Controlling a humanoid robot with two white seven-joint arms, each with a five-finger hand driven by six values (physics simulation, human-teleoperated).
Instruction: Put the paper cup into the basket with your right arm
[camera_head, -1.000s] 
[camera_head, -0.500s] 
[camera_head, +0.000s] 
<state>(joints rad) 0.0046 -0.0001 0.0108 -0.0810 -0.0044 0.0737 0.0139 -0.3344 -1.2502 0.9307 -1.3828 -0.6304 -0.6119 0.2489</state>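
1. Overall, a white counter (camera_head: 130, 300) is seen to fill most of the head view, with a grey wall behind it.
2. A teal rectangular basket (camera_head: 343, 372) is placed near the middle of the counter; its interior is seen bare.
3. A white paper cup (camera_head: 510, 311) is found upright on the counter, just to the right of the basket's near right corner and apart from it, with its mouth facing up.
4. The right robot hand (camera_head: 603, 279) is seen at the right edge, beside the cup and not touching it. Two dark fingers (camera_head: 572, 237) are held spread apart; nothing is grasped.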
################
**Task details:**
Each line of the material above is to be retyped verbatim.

**Completed task:**
Controlling a humanoid robot with two white seven-joint arms, each with a five-finger hand driven by six values (physics simulation, human-teleoperated).
Instruction: Put the paper cup into the basket with your right arm
[camera_head, -1.000s] 
[camera_head, -0.500s] 
[camera_head, +0.000s] 
<state>(joints rad) 0.0046 -0.0001 0.0108 -0.0810 -0.0044 0.0737 0.0139 -0.3344 -1.2502 0.9307 -1.3828 -0.6304 -0.6119 0.2489</state>
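1. Overall, a white counter (camera_head: 130, 300) is seen to fill most of the head view, with a grey wall behind it.
2. A teal rectangular basket (camera_head: 343, 372) is placed near the middle of the counter; its interior is seen bare.
3. A white paper cup (camera_head: 510, 311) is found upright on the counter, just to the right of the basket's near right corner and apart from it, with its mouth facing up.
4. The right robot hand (camera_head: 603, 279) is seen at the right edge, beside the cup and not touching it. Two dark fingers (camera_head: 572, 237) are held spread apart; nothing is grasped.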

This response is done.